TASK INSTRUCTIONS>
Stop at the line containing "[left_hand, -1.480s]": write out every line from the beginning of the entries up to and including it, minus the pictures.

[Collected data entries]
==========

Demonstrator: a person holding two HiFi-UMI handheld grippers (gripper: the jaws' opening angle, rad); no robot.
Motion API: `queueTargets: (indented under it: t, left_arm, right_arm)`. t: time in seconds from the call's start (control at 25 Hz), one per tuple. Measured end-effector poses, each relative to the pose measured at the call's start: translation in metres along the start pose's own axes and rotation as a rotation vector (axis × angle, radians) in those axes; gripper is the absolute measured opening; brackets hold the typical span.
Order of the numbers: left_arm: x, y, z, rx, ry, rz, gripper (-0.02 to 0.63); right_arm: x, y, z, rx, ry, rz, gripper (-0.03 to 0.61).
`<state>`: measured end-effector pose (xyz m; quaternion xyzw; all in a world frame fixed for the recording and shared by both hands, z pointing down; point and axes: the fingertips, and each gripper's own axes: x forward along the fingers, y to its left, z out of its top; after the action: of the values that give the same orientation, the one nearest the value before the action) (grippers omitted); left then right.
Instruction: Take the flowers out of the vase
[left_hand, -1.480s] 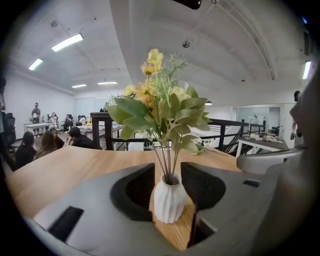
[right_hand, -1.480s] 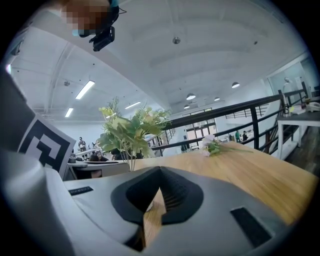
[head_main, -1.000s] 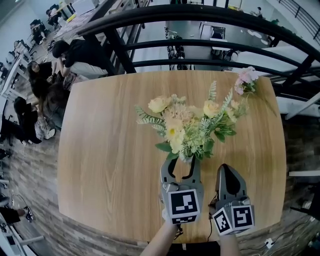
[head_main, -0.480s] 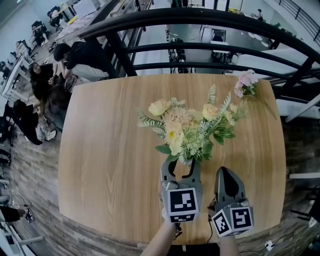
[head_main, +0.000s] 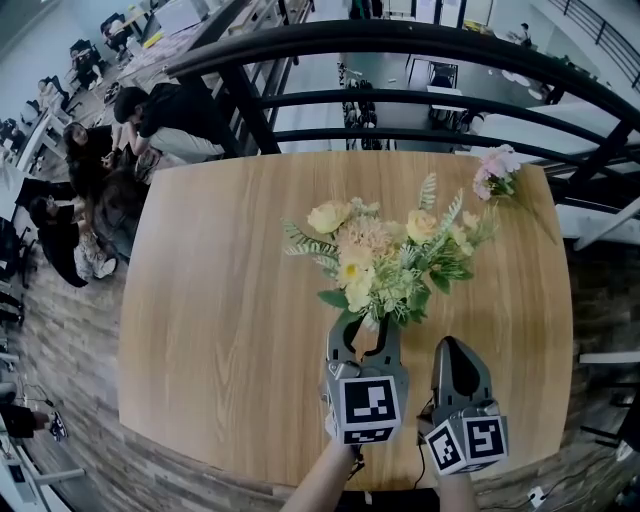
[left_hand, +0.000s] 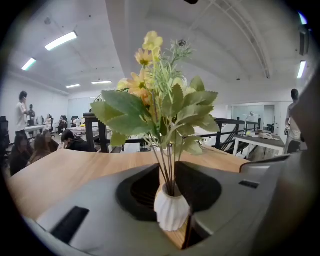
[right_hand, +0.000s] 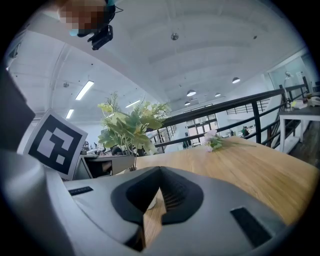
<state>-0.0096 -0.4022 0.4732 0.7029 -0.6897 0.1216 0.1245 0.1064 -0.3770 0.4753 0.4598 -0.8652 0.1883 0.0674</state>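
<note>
A bouquet of yellow and cream flowers (head_main: 385, 262) with green leaves stands in a small white ribbed vase (left_hand: 171, 210) on the wooden table (head_main: 220, 300). In the head view the blooms hide most of the vase. My left gripper (head_main: 365, 328) reaches in under the leaves. Its jaws have just been closing and now press on the vase from both sides. In the left gripper view the stems (left_hand: 167, 165) rise straight up out of the vase. My right gripper (head_main: 452, 345) rests just to the right, shut and holding nothing. The bouquet (right_hand: 127, 127) stands to its left.
A single pink flower (head_main: 495, 170) lies on the table near the far right corner. A black railing (head_main: 400, 95) runs behind the table's far edge. Several people (head_main: 100, 150) sit on a lower floor at the left.
The left gripper's jaws have narrowed onto the vase beneath the bouquet. The right gripper and the pink flower have stayed where they were.
</note>
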Motion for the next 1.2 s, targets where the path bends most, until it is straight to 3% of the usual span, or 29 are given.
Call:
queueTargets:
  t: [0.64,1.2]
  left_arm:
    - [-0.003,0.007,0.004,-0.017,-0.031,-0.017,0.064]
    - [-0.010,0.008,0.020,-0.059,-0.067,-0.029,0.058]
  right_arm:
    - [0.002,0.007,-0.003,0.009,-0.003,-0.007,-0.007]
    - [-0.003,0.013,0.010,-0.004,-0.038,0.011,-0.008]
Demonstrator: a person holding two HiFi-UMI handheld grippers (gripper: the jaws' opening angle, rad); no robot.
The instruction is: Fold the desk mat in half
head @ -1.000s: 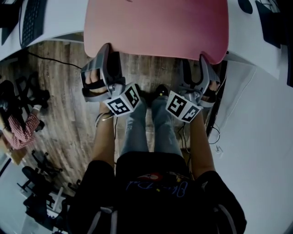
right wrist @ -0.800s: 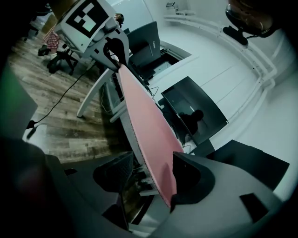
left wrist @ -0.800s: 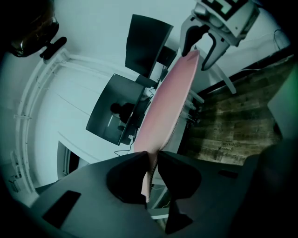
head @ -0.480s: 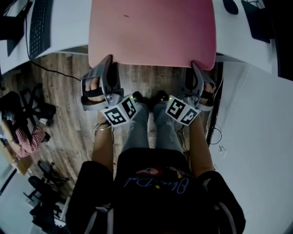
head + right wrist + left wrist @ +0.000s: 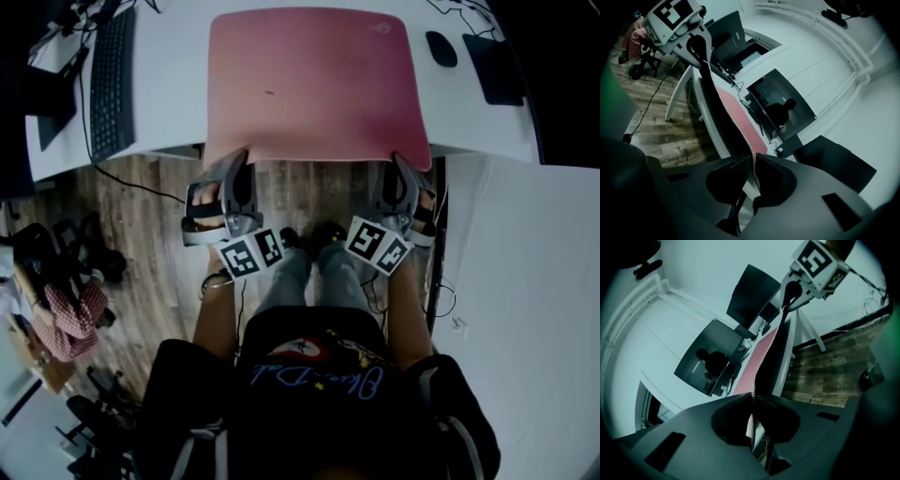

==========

TASK RESPONSE>
Demonstrator: a person holding two HiFi-UMI handheld grippers (gripper: the jaws' opening angle, rad); no robot.
Motion API: `queueTargets: (indented under it: t, left_arm, right_arm)`. t: time in seconds from the call's start (control at 25 Hz), one per tuple. Measured end-effector poses, each relative to the pose measured at the call's start: translation in metres along the start pose's own axes and rotation as a rotation vector (axis × angle, radians) in those axes; gripper is the absolute measured opening; brackets hold the typical span.
Order of the numbers: left_arm: x, y, z, rx, ry, rz, gripper (-0.02 to 0.63); right_arm: x, y, z, rx, ry, rz, gripper (-0.03 to 0.61).
`<state>`: measured end-effector pose (xyz m; quaternion xyzw; all in a world frame fixed for the recording and shared by both hands, z pointing down; point and axes: the fingertips, and each gripper's own axes: x forward along the fingers, y to its left, z out of its top; after the action: of the values that give the same orientation, the one nearest the value before the action) (grippers omitted); left then right.
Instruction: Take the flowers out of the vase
[left_hand, -1.480s] 

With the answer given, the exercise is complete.